There should be a way for NodeODM to directly get input images from a S3 bucket/folder and use it for processing. Currently, one has to upload it from their machine to a remote instance.

What should be the expected behavior?

There should be a field where one can simply enter the name of the S3 path to images folder, and be able to process it, saving the results in the folder specified by the user.

How can we reproduce this? (What steps did you do to trigger the problem? Be detailed)

It's a feature request.

theoway · 2022-05-08T18:18:08Z

How I'm going to implement this:

Here, I'll add a similar function to download_images() from the S3 path

NodeODM/libs/S3.js

Line 77 in 6acd372

uploadPaths: function(srcFolder, bucket, dstFolder, paths, cb, onOutput){

Modifications will have to be made in places like these:

NodeODM/index.js

Lines 201 to 284 in 6acd372

    
           /** @swagger 
        
            *  /task/new: 
        
            *    post: 
        
            *      description: Creates a new task and places it at the end of the processing queue. For uploading really large tasks, see /task/new/init instead. 
        
            *      tags: [task] 
        
            *      consumes: 
        
            *        - multipart/form-data 
        
            *      parameters: 
        
            *        - 
        
            *          name: images 
        
            *          in: formData 
        
            *          description: Images to process, plus optional files such as a GEO file (geo.txt), image groups file (image_groups.txt), GCP file (*.txt) or seed file (seed.zip). If included, the GCP file should have .txt extension. If included, the seed archive pre-polulates the task directory with its contents. 
        
            *          required: false 
        
            *          type: file 
        
            *        - 
        
            *          name: zipurl 
        
            *          in: formData 
        
            *          description: URL of the zip file containing the images to process, plus an optional GEO file and/or an optional GCP file.

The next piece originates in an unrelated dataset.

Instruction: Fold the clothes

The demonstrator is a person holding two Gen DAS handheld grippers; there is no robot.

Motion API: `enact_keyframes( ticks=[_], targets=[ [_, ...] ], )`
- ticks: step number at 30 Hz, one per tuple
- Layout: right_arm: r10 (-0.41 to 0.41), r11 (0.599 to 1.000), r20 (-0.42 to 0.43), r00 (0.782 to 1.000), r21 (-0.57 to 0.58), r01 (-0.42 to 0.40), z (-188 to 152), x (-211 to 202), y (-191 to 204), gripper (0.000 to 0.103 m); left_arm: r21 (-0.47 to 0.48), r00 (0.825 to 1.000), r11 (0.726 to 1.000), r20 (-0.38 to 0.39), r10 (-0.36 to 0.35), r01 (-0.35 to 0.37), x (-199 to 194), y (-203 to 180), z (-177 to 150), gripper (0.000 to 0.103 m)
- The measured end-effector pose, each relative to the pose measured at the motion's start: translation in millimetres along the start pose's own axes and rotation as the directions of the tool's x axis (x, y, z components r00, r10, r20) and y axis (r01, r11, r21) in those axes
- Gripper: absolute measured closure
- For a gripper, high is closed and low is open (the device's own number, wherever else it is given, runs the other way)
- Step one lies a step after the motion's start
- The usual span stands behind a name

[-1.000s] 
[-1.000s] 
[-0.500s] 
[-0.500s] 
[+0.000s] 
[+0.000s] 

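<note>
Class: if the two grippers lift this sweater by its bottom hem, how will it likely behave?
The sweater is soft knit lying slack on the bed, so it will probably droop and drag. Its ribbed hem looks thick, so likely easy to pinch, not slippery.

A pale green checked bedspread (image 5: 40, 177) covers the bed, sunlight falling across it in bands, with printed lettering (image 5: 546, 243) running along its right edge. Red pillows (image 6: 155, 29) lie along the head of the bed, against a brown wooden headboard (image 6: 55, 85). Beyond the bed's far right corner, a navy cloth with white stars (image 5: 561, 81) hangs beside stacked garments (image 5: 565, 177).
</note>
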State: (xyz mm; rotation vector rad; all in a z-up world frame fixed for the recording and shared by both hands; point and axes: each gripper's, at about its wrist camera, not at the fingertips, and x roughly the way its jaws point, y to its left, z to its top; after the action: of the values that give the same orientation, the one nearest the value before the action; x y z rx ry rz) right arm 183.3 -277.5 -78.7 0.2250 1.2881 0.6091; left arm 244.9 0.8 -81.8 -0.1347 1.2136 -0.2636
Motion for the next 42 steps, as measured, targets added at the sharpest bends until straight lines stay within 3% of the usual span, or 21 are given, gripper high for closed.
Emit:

If included, the GCP file should have .txt extension 
        
            *          required: false 
        
            *          type: string 
        
            *        - 
        
            *          name: name 
        
            *          in: formData 
        
            *          description: An optional name to be associated with the task 
        
            *          required: false 
        
            *          type: string 
        
            *        - 
        
            *          name: options 
        
            *          in: formData 
        
            *          description: 'Serialized JSON string of the options to use for processing, as an array of the format: [{name: option1, value: value1}, {name: option2, value: value2}, ...]. For example, [{"name":"cmvs-maxImages","value":"500"},{"name":"time","value":true}]. For a list of all options, call /options' 
        
            *          required: false 
        
            *          type: string 
        
            *        - 
        
            *          name: skipPostProcessing 
        
            *          in: formData 
        
            *          description: 'When set, skips generation of point cloud tiles.' 
        
            *          required: false 
        
            *          type: boolean 
        
            *        - 
        
            *          name: webhook 
        
            *          in: formData 
        
            *          description: Optional URL to call when processing has ended (either successfully or unsuccessfully). 
        
            *          required: false 
        
            *          type: string 
        
            *        - 
        
            *          name: outputs 
        
            *          in: formData 
        
            *          description: 'An optional serialized JSON string of paths relative to the project directory that should be included in the all.zip result file, overriding the default behavior.' 
        
            *          required: false 
        
            *          type: string 
        
            *        - 
        
            *          name: dateCreated 
        
            *          in: formData 
        
            *          description: 'An optional timestamp overriding the default creation date of the task.' 
        
            *          required: false 
        
            *          type: integer 
        
            *        - 
        
            *          name: token 
        
            *          in: query 
        
            *          description: 'Token required for authentication (when authentication is required).' 
        
            *          required: false 
        
            *          type: string 
        
            *        - 
        
            *          name: set-uuid 
        
            *          in: header 
        
            *          description: 'An optional UUID string that will be used as UUID for this task instead of generating a random one.' 
        
            *          required: false 
        
            *          type: string 
        
            *      responses: 
        
            *        200: 
        
            *          description: Success 
        
            *          schema: 
        
            *            type: object 
        
            *            required: [uuid] 
        
            *            properties: 
        
            *              uuid: 
        
            *                type: string 
        
            *                description: UUID of the newly created task 
        
            *        default: 
        
            *          description: Error 
        
            *          schema: 
        
            *            $ref: '#/definitions/Error' 
        
            */ 
        
           app.post('/task/new', authCheck, taskNew.assignUUID, taskNew.uploadImages, (req, res, next) => {

I'd like to know your thoughts on this, and any directions on implementing this are much appreciated :)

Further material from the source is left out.